Misalnya, dalam tradisi Tahlilan dan Yasinan, terdapat kegiatan membaca Al-Qur’an dan dzikir pada hari-hari tertentu setelah kematian seseorang. Begitu pula dalam tradisi peringatan Maulid Nabi, di mana terdapat kegiatan membaca shalawat dan sedekah pada momen tersebut tanpa ada tuntunan langsung dari Al-Qur’an dan hadits. Namun, apakah penentuan waktu semacam ini dapat dikategorikan sebagai bid’ah?
Jika kita melihat contoh dari masa Rasulullah dan para sahabatnya, kita akan menemukan bahwa Sahabat Bilal pernah memperbanyak shalat sunnah pada waktu yang ditentukan sendiri sesuai kesempatan yang dimilikinya. Tindakan Bilal ini dilakukan tanpa adanya tuntunan spesifik dari Rasulullah, namun diterima dan diakui kebaikannya oleh Nabi.
Demikian pula, sahabat Khubaib bin Adiy juga menciptakan tradisi baru dengan melakukan shalat sunnah sebelum dihukum mati tanpa pernah meminta izin terlebih dahulu kepada Rasulullah. Tindakan baik semacam ini, yang tidak bertentangan dengan syariat, diterima tanpa disebut sebagai bid’ah.
Penentuan waktu ibadah seperti yang dilakukan oleh Bilal atau Khubaib bukanlah bid’ah, karena Nabi mengakui kebaikan dari tindakan tersebut meskipun merupakan inovasi dalam agama. Menetapkan waktu khusus untuk ibadah yang tidak terikat waktu tidak dilarang oleh syariat Islam; malah, hal tersebut dapat dianggap sebagai bentuk ijtihad yang diterima.
Dalam perspektif syariat, istilah bid’ah hanya mengacu pada hal baru yang tercela yang melanggar aturan syariat yang sudah ada sebelumnya. Jadi, menentukan waktu khusus bagi ibadah yang bebas dilakukan kapan pun, seperti shalat sunnah mutlak atau sedekah, bukanlah hal yang dilarang oleh syariat.

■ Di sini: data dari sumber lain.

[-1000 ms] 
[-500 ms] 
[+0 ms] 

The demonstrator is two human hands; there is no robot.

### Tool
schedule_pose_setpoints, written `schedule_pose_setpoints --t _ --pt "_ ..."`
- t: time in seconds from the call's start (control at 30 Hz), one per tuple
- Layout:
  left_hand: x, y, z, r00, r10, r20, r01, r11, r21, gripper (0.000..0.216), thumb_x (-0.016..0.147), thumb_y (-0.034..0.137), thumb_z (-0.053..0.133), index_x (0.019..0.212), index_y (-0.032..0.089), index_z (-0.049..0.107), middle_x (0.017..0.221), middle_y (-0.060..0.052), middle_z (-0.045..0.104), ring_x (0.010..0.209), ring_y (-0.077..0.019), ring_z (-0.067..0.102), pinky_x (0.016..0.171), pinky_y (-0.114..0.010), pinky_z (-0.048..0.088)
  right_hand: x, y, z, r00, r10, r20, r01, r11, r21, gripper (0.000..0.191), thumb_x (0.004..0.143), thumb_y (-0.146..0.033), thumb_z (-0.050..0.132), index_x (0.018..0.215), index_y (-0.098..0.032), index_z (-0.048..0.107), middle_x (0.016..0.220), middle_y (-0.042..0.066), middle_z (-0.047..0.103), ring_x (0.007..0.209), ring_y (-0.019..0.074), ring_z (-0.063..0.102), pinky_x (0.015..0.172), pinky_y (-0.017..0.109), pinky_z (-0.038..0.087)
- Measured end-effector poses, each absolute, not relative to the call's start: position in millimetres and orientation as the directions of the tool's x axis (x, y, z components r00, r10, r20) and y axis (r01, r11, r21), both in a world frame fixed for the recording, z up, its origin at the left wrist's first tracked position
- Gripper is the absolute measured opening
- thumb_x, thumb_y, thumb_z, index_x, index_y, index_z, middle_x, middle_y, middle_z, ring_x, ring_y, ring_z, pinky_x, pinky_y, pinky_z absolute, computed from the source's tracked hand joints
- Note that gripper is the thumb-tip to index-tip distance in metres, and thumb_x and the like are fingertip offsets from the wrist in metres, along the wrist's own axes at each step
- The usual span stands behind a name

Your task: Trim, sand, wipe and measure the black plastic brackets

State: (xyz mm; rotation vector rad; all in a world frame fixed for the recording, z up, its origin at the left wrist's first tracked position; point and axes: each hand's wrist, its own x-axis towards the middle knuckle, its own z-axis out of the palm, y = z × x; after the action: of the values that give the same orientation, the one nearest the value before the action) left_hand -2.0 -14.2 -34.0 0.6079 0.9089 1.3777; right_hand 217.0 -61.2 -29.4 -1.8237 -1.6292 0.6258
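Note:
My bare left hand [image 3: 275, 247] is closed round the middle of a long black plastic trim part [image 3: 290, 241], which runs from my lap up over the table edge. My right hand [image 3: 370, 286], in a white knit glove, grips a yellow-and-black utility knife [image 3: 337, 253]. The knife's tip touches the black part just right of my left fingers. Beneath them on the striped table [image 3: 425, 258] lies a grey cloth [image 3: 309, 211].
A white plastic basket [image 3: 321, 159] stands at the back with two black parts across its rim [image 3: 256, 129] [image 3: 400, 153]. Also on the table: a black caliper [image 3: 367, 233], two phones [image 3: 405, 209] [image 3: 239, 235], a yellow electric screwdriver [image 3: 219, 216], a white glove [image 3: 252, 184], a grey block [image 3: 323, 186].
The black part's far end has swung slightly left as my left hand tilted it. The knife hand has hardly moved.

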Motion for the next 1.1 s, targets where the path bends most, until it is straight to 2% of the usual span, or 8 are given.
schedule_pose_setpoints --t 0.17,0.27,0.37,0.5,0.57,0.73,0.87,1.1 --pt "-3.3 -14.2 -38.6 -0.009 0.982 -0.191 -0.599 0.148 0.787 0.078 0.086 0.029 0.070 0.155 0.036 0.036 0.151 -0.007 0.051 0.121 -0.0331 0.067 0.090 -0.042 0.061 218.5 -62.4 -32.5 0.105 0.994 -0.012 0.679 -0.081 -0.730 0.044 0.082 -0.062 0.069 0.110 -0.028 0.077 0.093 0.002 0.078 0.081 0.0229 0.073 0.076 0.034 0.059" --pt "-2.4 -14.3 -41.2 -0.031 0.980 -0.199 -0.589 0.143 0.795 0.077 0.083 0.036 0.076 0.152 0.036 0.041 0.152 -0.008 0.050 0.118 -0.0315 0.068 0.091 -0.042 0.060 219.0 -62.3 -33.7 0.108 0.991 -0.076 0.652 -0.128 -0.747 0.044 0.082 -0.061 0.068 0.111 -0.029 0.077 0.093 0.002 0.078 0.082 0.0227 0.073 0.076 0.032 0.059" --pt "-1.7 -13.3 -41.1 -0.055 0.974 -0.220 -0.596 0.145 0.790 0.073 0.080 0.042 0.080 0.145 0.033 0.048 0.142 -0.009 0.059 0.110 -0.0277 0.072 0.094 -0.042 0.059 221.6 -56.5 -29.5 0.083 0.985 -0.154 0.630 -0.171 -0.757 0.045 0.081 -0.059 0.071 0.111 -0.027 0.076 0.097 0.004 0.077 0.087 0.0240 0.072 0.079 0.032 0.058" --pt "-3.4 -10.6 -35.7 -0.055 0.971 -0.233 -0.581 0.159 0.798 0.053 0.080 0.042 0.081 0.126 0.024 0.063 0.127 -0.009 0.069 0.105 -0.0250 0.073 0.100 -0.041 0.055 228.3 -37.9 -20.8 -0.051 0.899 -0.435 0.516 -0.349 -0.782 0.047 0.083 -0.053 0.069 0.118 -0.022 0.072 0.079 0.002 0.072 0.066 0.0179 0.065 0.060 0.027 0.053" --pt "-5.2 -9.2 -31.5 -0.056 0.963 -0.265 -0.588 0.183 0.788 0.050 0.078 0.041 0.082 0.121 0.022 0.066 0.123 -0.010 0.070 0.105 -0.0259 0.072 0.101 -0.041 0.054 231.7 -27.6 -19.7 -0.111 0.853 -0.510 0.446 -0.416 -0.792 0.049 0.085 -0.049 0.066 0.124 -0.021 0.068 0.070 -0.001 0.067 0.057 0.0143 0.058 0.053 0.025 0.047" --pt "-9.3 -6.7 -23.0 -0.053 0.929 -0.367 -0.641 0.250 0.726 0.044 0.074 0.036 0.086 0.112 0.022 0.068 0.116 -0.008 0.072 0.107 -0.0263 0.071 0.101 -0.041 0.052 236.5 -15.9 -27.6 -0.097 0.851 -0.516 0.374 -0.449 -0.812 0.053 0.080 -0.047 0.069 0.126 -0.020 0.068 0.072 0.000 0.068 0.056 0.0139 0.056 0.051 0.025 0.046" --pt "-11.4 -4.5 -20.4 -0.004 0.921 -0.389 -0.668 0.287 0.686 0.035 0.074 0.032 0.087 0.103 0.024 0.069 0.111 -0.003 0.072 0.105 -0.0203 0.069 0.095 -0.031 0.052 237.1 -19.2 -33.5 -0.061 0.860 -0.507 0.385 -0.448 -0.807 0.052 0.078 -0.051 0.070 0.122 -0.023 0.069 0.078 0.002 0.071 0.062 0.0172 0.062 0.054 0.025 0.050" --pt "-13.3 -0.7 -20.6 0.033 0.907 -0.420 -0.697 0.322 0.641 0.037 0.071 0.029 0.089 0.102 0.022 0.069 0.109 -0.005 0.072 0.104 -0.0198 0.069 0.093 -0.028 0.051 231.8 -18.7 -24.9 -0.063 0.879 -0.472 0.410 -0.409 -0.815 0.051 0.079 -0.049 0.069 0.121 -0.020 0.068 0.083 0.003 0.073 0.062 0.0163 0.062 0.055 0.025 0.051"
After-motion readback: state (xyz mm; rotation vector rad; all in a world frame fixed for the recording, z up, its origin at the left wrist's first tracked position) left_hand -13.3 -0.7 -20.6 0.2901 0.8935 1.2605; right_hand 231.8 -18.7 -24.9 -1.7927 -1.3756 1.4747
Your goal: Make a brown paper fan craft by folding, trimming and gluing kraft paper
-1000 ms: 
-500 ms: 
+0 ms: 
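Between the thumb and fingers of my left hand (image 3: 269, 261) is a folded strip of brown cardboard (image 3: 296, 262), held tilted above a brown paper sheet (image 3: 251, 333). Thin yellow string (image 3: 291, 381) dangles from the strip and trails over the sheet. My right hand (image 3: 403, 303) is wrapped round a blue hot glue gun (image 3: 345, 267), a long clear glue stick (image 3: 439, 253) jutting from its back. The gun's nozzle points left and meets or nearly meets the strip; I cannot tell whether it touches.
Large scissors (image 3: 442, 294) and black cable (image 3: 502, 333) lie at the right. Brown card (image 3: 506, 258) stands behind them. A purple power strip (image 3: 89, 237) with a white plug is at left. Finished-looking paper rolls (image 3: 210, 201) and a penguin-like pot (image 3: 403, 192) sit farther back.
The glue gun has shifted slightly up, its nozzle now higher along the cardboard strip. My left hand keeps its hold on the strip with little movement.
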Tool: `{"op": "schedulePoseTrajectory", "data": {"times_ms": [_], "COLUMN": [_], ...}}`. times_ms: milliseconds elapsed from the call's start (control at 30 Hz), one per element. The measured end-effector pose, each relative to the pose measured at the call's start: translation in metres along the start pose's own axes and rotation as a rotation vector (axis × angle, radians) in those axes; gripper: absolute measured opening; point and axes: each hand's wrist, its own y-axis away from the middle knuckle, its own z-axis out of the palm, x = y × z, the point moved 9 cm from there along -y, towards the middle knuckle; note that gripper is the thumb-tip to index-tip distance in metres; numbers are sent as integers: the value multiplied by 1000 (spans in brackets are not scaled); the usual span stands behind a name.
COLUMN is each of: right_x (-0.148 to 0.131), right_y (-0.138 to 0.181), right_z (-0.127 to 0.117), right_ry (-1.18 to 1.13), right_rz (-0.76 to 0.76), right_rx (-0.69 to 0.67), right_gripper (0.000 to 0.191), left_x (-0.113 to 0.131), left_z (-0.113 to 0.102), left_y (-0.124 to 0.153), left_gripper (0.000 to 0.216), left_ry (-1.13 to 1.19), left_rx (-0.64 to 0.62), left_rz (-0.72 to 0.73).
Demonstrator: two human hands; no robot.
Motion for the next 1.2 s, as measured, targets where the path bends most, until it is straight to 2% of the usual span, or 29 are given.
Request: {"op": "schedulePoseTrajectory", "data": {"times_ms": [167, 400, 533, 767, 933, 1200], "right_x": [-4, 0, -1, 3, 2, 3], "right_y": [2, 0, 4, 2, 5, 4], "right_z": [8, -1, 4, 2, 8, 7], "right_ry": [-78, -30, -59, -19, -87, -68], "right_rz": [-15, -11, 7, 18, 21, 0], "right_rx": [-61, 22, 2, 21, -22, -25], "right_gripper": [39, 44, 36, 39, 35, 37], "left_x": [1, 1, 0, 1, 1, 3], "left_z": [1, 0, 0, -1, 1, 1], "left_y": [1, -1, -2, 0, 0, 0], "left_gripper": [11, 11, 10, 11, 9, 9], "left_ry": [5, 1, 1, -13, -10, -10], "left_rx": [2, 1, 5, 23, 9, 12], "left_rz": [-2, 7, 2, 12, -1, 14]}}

Namun, perlu diwaspadai jika suatu ibadah yang seharusnya memiliki waktu tertentu dari syariat dipindahkan ke waktu lain yang tidak sesuai. Hal ini baru masuk dalam kategori bid’ah dalam pandangan syariat.
Jadi, dalam menentukan waktu ibadah, penting untuk mempertimbangkan tuntunan Islam dan tidak membuat aturan baru tanpa dasar syariat yang jelas. Dengan demikian, kita dapat mempraktikkan ibadah dengan benar dan sesuai dengan ajaran agama tanpa terjerumus ke dalam praktik bid’ah yang tercela.